_Directions_: Restate exactly the lines from the top of the listing below to the line containing "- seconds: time"; the remaining lines are not wanted.

----

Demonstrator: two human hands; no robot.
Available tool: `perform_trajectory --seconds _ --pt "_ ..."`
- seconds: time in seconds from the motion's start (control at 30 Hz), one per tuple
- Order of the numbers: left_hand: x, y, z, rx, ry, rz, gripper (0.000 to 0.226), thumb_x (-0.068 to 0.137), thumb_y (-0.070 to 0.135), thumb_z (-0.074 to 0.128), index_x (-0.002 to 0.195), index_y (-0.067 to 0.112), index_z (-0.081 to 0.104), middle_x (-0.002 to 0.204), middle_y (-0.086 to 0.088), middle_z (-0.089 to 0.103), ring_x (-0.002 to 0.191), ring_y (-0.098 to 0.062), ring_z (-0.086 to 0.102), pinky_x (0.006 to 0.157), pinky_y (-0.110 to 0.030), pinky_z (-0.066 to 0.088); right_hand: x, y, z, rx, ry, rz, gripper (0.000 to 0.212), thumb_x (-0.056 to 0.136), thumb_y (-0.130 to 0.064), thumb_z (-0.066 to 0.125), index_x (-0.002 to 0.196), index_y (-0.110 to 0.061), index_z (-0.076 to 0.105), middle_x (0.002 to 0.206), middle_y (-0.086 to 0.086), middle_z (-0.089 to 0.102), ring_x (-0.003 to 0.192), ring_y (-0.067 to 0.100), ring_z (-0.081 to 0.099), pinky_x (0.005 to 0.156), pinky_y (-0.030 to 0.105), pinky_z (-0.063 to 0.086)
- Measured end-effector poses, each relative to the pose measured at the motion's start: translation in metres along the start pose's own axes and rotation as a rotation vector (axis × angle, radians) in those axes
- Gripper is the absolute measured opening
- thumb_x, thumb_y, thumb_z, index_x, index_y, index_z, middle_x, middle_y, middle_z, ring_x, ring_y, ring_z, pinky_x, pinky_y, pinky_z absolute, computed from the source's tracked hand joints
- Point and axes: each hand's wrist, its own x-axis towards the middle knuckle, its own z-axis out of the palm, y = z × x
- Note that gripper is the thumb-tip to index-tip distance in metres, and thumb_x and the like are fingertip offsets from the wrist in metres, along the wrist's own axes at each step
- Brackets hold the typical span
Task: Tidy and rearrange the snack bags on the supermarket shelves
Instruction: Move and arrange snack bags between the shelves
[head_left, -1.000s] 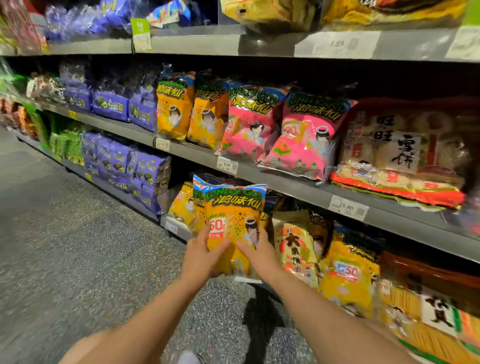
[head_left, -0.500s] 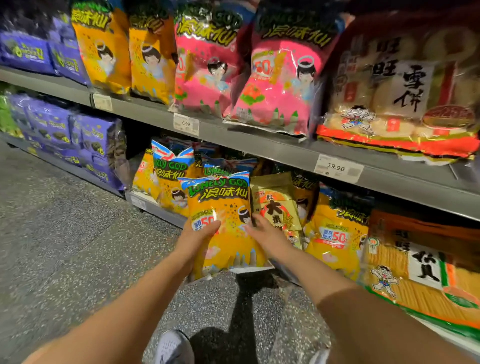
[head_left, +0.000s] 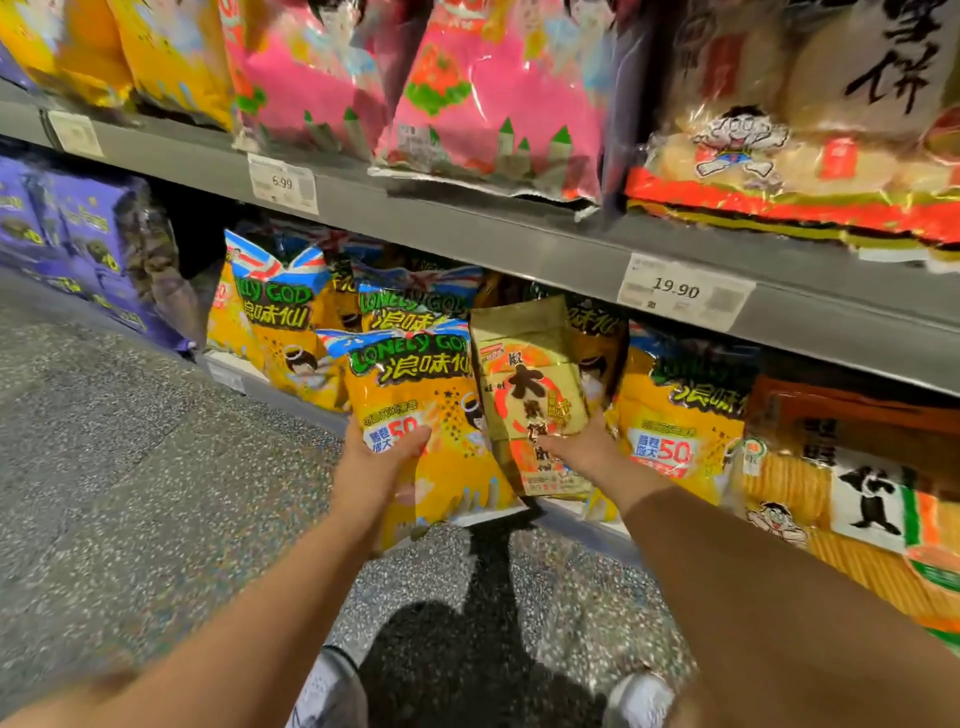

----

_Response area_:
Demonstrator: two human hands; no robot.
Available tool: `perform_trajectory --seconds _ --pt "_ ..."`
- seconds: time in seconds from the motion's start (control at 30 Hz), one per tuple

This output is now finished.